Otro de mis recuerdos, que sigue vivo en mi memoria, aconteció inmediatamente después del golpe militar en Chile, un país dividido por la sangre vertida y las ideologías. Paseando por una calle fuera del centro de la ciudad y sin saber exactamente adónde ir, me llamó un muchacho que era de la otra parte de la trinchera y me preguntó si podía ayudarme en algo. Yo le expliqué mi situación y el riesgo de ayudarme y él me dijo que estaría contento si aceptase ir a su casa por unos días y así fue.

Fui a su casa por dos días y conocí a su familia, que me atendieron como a un hijo. El padre tenía una carnicería y había participado en todas las protestas en contra del Gobierno y, sin embargo ahora, abría la puerta de su casa y daba refugio. Después de los dos días, nos despedimos con lágrimas en los ojos. El padre me ofreció un poco de dinero, que no pude aceptar y me fui a buscar otro lugar para pasar otra noche sin ser tomado prisionero.

Eran tiempos difíciles para muchos y se vivía un ambiente de guerra interna y, sin embargo, algunas personas cruzaban la frontera ideológica y daban una mano a los perseguidos. Siempre me pregunté por el motivo de este gesto y no tuve respuesta. A veces, la humanidad se impone sin explicaciones y nos llevan a cumplir actos que nos ponen en peligro. Quizás en todo mi abandono, me vieron como un niño, y en estos casos lo único que cuenta es el instinto.

Con el tiempo me alejé de las ideologías y traté de ver las cosas desde una perspectiva más amplia que pudiera eliminar contradicciones y conflictos y me propuse personalmente buscar el bien en el sentido utilitario del término. Todo lo que reduce el sufrimiento es positivo y mientras más sufrimiento se elimina, mejor. Esta actitud, por definición pragmática, me lleva a ver más lejos y a buscar equilibrios, aceptando que los cambios serán lentos y sin preocuparme demasiado por esto, ya que lo importante es avanzar, aun cuando retrocedemos.

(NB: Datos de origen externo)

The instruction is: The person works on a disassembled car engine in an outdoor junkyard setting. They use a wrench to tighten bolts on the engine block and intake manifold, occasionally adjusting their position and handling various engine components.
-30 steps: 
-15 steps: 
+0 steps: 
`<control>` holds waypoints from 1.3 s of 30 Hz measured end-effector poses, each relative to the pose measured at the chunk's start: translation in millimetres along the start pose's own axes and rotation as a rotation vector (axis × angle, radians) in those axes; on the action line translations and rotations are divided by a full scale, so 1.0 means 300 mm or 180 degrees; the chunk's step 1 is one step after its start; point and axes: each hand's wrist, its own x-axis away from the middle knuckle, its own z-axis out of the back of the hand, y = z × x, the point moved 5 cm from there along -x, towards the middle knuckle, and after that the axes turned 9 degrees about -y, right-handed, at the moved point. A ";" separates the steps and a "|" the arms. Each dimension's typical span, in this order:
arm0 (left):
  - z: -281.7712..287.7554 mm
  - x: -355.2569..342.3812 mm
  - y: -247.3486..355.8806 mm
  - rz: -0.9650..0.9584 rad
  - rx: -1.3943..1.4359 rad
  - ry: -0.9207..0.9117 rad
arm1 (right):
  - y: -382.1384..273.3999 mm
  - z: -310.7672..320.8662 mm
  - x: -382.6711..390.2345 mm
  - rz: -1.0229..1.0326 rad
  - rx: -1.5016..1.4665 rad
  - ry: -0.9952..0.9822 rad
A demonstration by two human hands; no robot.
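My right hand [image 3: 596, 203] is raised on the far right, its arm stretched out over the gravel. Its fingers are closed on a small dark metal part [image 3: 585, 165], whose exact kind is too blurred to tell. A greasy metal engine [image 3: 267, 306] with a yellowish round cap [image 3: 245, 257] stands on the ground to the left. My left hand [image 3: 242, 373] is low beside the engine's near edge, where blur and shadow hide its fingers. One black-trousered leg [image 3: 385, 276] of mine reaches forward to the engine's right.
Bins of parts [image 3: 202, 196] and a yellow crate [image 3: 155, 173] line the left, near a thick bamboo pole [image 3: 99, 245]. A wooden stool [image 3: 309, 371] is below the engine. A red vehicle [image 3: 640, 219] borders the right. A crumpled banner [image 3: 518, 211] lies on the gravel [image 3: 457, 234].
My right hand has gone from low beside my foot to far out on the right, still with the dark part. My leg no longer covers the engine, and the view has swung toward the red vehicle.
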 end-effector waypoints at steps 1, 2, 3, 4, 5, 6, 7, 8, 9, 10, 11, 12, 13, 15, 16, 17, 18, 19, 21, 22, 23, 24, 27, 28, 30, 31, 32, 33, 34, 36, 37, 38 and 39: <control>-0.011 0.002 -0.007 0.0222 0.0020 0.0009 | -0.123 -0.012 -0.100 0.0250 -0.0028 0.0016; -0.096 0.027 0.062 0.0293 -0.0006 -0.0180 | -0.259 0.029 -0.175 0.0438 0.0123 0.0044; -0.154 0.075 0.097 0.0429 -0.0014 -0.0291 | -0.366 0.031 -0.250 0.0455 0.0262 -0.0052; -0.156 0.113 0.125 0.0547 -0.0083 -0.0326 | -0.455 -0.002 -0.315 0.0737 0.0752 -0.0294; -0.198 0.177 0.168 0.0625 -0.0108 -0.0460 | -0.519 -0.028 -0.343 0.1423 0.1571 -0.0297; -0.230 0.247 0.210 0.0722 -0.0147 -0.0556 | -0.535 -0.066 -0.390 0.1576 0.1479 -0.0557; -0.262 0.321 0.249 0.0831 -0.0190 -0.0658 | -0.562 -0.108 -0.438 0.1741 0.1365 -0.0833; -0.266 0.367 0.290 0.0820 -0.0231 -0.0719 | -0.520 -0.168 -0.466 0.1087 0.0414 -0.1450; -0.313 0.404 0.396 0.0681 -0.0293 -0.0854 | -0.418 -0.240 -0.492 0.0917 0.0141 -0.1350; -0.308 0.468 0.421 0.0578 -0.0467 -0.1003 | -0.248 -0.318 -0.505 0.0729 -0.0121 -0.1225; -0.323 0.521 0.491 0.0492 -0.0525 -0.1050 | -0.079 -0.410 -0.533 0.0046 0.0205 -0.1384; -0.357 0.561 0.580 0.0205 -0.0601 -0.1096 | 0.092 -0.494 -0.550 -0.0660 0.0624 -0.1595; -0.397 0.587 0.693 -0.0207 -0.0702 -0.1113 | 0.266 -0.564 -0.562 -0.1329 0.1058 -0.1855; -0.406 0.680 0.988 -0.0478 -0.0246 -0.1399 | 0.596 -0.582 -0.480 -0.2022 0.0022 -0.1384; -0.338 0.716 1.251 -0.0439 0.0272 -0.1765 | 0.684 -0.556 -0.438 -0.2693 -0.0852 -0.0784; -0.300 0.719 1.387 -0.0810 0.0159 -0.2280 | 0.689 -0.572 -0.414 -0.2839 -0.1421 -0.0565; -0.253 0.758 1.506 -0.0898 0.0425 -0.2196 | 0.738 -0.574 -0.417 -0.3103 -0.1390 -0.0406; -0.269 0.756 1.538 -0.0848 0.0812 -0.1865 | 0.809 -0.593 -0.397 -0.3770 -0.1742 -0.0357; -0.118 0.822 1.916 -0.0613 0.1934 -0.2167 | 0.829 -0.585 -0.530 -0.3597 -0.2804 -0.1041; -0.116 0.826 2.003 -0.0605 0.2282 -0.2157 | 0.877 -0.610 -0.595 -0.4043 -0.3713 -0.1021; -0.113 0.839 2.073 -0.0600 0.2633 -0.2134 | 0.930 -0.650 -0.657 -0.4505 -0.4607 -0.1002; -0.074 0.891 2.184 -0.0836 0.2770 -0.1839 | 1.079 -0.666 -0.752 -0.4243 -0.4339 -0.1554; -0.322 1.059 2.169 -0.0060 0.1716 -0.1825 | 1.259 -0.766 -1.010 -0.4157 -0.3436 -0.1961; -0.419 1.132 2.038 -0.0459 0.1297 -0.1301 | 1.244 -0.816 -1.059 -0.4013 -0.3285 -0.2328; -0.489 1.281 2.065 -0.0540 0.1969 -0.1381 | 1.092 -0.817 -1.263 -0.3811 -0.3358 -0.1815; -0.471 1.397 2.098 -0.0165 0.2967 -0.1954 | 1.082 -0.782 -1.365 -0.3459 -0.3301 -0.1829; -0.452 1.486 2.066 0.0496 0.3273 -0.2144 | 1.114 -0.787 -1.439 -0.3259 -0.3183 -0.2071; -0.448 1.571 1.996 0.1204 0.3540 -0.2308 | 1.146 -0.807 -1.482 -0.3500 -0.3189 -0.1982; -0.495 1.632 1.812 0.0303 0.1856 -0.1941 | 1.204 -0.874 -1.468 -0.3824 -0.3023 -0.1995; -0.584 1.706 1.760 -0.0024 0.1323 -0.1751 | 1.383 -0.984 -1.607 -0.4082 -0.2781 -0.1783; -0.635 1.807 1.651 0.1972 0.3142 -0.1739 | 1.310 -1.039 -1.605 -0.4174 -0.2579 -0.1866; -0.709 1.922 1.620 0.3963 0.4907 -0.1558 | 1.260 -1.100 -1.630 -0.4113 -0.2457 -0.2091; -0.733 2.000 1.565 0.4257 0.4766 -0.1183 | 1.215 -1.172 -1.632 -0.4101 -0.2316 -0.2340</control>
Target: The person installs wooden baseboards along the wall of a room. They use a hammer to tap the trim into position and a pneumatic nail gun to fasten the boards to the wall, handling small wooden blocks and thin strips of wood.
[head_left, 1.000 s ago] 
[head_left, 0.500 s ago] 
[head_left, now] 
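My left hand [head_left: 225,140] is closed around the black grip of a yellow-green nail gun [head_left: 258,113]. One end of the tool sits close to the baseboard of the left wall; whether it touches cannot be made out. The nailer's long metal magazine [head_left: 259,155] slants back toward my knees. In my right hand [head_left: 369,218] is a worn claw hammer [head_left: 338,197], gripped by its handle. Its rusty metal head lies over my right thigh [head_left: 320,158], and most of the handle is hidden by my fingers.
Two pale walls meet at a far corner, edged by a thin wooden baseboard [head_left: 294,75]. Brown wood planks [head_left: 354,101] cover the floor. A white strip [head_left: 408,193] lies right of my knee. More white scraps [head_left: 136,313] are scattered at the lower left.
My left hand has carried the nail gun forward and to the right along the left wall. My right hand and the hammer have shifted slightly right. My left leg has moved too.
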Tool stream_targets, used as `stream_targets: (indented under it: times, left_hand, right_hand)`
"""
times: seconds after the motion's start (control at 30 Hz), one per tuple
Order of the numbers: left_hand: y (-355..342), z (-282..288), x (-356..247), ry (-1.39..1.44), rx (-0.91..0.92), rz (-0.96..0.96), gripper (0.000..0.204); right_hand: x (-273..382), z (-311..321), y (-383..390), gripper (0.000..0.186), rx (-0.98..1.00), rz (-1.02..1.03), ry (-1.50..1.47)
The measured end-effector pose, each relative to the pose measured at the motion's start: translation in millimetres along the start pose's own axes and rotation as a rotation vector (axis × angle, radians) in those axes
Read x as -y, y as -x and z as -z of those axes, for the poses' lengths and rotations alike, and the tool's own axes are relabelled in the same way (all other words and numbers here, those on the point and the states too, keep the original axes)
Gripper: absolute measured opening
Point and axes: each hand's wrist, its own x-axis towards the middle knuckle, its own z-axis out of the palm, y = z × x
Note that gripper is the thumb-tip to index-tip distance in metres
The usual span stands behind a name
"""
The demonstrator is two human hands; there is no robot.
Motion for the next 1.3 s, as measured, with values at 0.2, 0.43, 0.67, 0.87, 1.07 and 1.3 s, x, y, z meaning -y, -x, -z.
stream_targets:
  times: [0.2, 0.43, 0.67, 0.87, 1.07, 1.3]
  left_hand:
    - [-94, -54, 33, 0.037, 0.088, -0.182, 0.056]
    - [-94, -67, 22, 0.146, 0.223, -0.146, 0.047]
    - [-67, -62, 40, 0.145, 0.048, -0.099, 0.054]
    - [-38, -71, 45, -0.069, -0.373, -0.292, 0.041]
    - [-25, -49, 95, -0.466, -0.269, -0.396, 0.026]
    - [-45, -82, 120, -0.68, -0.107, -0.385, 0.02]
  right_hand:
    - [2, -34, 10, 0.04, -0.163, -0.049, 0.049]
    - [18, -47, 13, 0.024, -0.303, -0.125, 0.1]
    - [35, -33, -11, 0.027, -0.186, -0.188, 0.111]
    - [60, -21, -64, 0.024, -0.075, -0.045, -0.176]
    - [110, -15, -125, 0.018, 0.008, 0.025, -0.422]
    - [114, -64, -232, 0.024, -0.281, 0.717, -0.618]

Cada acción tiene un valor en sí y dándole siempre más prioridad a la praxis y dejando atrás las ideologías, que a menudo no nos dejan distinguir entre el mal y el bien, aprendemos que el sentido de todo es intervenir en el momento justo, haciendo una pequeña diferencia que no cambiará el destino del universo entero, pero que hará la vida de alguien más humana y llevadera.